Editors note: In a series of blog posts, OakPark.com spirituality, ethics and religion blogger Tom Holmes recounts his experiences while travelling alone in Thailand towards the end of 2010. For links to all of the blog posts in this series, visit OakPark.com/ThailandTravels
I walked the hundred meters from Kampan’s house to the Nong Bua Sam Church right after breakfast. I wanted to get their early to make sure I had time to get focused, or centered as the people who do meditation like to say.
Elder Sanit was playing Christmas music through the church’s big speakers which he had placed outside the church. He was going to make sure that his Buddhist neighbors knew that this was the day on which the church was going to celebrate the birth of Jesus, especially if their children hadn’t already reminded them that there were bags of candy waiting for them at the church.
The service began with a Christmas pageant, starring Nicky as Mary and M as Joseph. The fact that I had known both of them for years and that the little play itself felt so familiar raised my hopes that at last I might be able to get into the spirit of Christmas. Even though the congregation sang the carols in Thai, I knew enough of the words by heart—at least the first verses anyway—that I could sing along. . .the first verse over and over and over.
At the beginning of the service, the church was full, but at the end of the pageant the announcement was made that ice cream would be served and the bags of treats would be distributed outside. Half the congregation disappeared along with much of the energy in the room. Then, I realized that no one was present who could translate the sermon for me, and in my experience Thai sermons can last forty minutes.
So there I sat with no idea of what was being said, feeling bored and disappointed. I’ve been to exciting baseball games at Wrigley Field where I didn’t notice how hard the wooden benches in the bleachers were, because I was so into the game. Exciting is not the word I would use to describe the service.
“No one is thinking about how I feel,” I whined to myself. My butt was sore. I wanted to ask, “Are we there yet?” And, of course, by this time my bladder was full.

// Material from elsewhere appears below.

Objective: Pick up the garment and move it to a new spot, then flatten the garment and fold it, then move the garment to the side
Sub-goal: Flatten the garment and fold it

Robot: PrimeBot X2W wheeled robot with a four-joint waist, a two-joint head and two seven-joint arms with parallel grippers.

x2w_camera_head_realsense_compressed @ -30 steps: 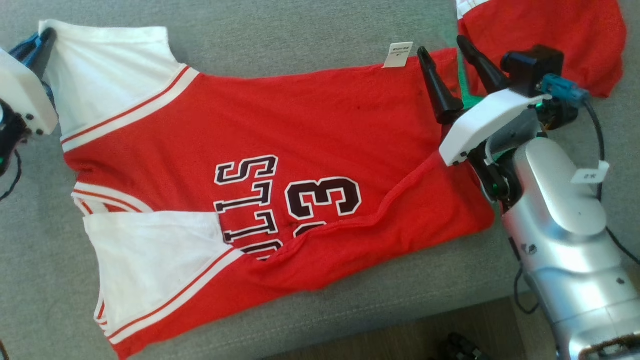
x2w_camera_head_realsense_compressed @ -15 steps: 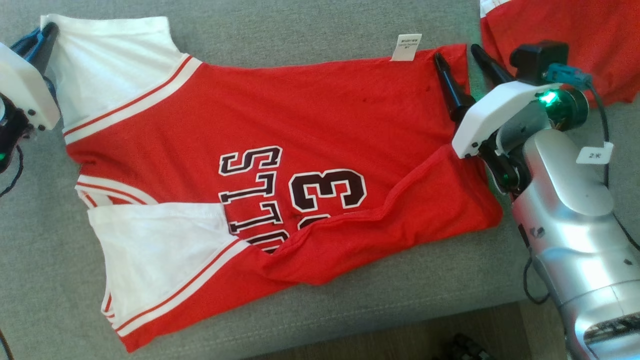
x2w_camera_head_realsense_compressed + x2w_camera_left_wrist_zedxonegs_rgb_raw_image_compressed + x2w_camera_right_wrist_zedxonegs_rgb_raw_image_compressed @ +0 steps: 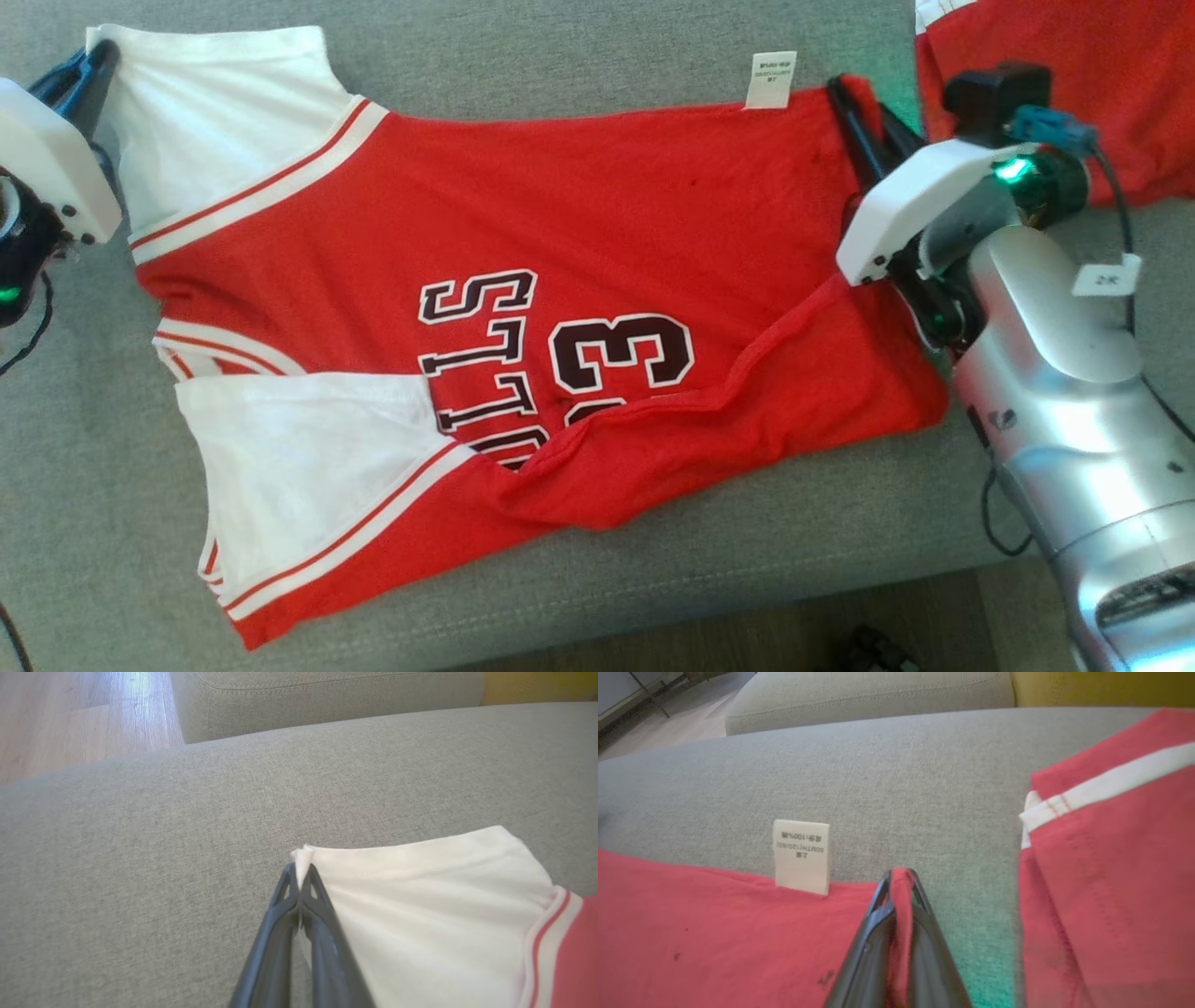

When the service ended, I headed straight for the bathroom where I felt instant relief. Relieved was also how I felt about the service—relieved that it was over. These people who had welcomed me for so many years, who treated me like a king every time I was with them, couldn’t stir up in me the feeling that I wanted. I felt at home with them in an important way, but no matter how hard they tried, they couldn’t speak “my language.”
So, when a missionary I knew, who was driving me home, invited me to join him and his family later that day at a service in English at a church just a kilometer down the road from my guesthouse, I jumped at the chance.
The farang (Westerners) congregation rented the space from a Thai church. Ninety-five percent of those in attendance where white. I understood every word. The sermon was blessedly short. The songs were familiar. I felt like I knew what the socially acceptable things to say and do were. I was a fish who was back in its cultural water.
I got back to my room around 7:00, stretched out on the bed and got back into Bangkok Eight, a murder mystery set in Thailand. In the novel, a Thai detective named Sonchai who is a devout Buddhist keeps interacting with a blond, blue eyed American FBI agent named Kimberly Jones.
The sexual attraction between them is evident from the first time they meet, but they never get anywhere close to being intimate because they keep missing each other culturally. She approaches problems rationally. He takes the more intuitive approach. Kimberly is secular. Sonchai is deeply religious. She is a feminist, while he thinks in more traditional terms.
“At least Sonchai can speak English,” I thought as I let myself flow with the narrative. “At least they could communicate about the cultural differences that divided them.”
And then I had a realization. It wasn’t the enlightenment I was looking for about the true meaning of Christmas, but it was the one I was given that evening. No wonder Thais in Chicago will drive for up to an hour to attend the services of the Thai congregation which worshiped in our building.
It was a place where once a week they could relate to God and to each other in their “heart language.” It wasn’t just that they could speak in Thai, but it was also a place where all the cultural cues were familiar, where after church they could taste curries and nuclear strength peppers again and get the jokes that were being told.
Being an alien in a foreign land is hard work.